A faithful copy of the data is what is wanted, minus any pictures.

──────────────────────────────

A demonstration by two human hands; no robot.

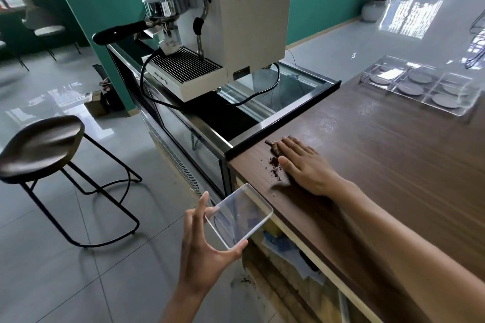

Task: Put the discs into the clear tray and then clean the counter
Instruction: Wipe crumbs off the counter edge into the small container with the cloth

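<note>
A clear divided tray (462, 109) stands at the far right of the wooden counter (380, 155), with several grey discs (410, 89) lying in its compartments. My right hand (305, 164) lies flat on the counter near its left edge, fingers straight, beside a small pile of brown coffee grounds (275, 165) and a brown clump (273, 145) at its fingertips. My left hand (203, 241) holds a small clear rectangular lid-like tray (238, 215) by its edges, just below and off the counter's left edge.
An espresso machine (217, 21) stands on a glass-topped display case (265, 102) left of the counter. A black bar stool (44, 147) is on the tiled floor at the left. Open shelves with papers (291, 252) sit under the counter.
</note>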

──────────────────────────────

- Completed task -
A demonstration by two human hands; no robot.


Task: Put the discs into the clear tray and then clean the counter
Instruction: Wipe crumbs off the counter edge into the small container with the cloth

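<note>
A clear divided tray (462, 109) stands at the far right of the wooden counter (380, 155), with several grey discs (410, 89) lying in its compartments. My right hand (305, 164) lies flat on the counter near its left edge, fingers straight, beside a small pile of brown coffee grounds (275, 165) and a brown clump (273, 145) at its fingertips. My left hand (203, 241) holds a small clear rectangular lid-like tray (238, 215) by its edges, just below and off the counter's left edge.
An espresso machine (217, 21) stands on a glass-topped display case (265, 102) left of the counter. A black bar stool (44, 147) is on the tiled floor at the left. Open shelves with papers (291, 252) sit under the counter.
</note>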

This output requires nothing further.